I want to love what I'm doing. Like my friends do. I want to be sure this is the right choice. But I'm none of those things. I'm not happy. I don't love it. I am desperate to run from it all. Why. Why is this the lot I have in life. Perfectly privileged but unable to be happy. what is wrong with me?
Maybe what I need is a good beating. Maybe I just need someone to come and hammer sense into me. Literally if it must be. I need someone to TELL me what there is to love about my life. Damn it.
Hey, just to document it, there's a penknife on the table right now, and I'm just wondering if I'm still afraid to use it on myself. Perhaps today I will finally break that barrier. There's so many things here that I could use to hurt myself. There's scissors. There's sharp objects. There's a whole lot of chemicals outside because of the construction work that's going on.

But my family's burdened enough, they don't need another person to send to hospital.

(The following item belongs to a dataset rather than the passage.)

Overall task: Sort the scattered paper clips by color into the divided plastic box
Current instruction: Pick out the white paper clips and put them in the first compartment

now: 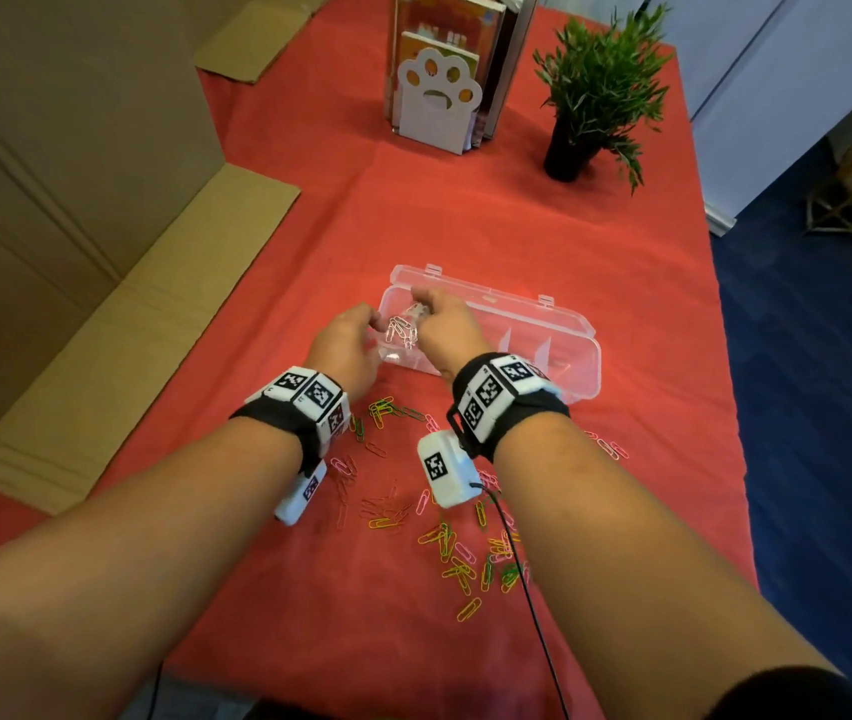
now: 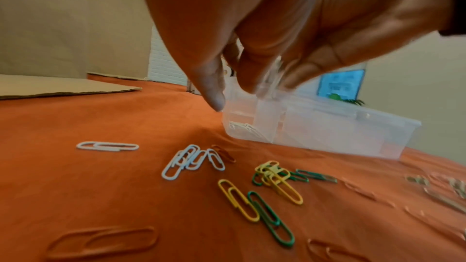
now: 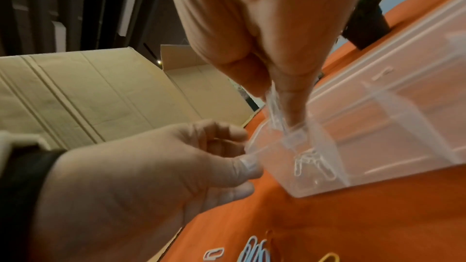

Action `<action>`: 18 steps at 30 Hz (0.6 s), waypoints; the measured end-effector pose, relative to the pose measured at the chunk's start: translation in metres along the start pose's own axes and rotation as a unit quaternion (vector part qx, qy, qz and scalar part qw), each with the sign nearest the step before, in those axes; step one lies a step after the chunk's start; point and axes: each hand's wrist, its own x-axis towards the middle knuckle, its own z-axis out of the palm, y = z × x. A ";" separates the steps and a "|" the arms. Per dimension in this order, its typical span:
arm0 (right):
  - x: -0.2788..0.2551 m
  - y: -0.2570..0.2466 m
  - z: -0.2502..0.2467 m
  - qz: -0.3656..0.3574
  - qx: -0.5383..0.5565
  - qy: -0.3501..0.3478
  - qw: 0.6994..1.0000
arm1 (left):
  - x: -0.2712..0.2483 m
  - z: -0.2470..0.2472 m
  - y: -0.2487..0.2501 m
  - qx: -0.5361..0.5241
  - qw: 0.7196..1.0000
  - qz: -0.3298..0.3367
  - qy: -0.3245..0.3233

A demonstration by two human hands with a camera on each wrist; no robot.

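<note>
The clear divided plastic box [image 1: 564, 324] lies open on the red cloth, and several white paper clips [image 3: 312, 162] lie in its leftmost compartment. My right hand [image 1: 434, 314] hangs over that compartment and pinches a small bunch of white clips [image 3: 274, 107] between thumb and fingertips. My left hand [image 1: 356, 330] is at the box's left end, its thumb tip [image 3: 249, 162] against the end wall and its fingers curled by the rim. Loose clips in yellow, green, pink and orange [image 1: 444, 537] lie scattered near my wrists. White clips [image 2: 191, 156] lie beside a yellow and green cluster [image 2: 274, 178].
A potted plant [image 1: 590, 96] and a white paw-shaped book stand [image 1: 439, 90] stand at the far end of the table. Flattened cardboard [image 1: 101, 330] lies along the left side. The table's right edge drops to blue floor. A black cable [image 1: 527, 589] crosses the scattered clips.
</note>
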 end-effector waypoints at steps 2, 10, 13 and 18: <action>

What am I supposed to do then?
I'm becoming the epitome of self-pitying filth.

Why can't I just love what I have?

But why is there so much I lack, then?

Why do they all have more than I?


What do I have? What do I have that they envy? Why do I feel like the only one who envies anyone else?

another pointless post but

I just cried because I read my friend's status and was so envious.

Yeah look, now I'm blogging every time I cry, wow.

I think I've done the right thing in hiding their posts, whatever it means I'm missing. I can't ask them to change their habits for me, can I? But seeing the things they write is hurting all the same.

2.10.13

Sick of the stock birthday wish "stay pretty". Seriously, girls go around saying "Happy Birthday, stay pretty"??! As if prettiness were a choice, and as if that were the most important thing to wish of a friend? How about "hope you succeed in life"?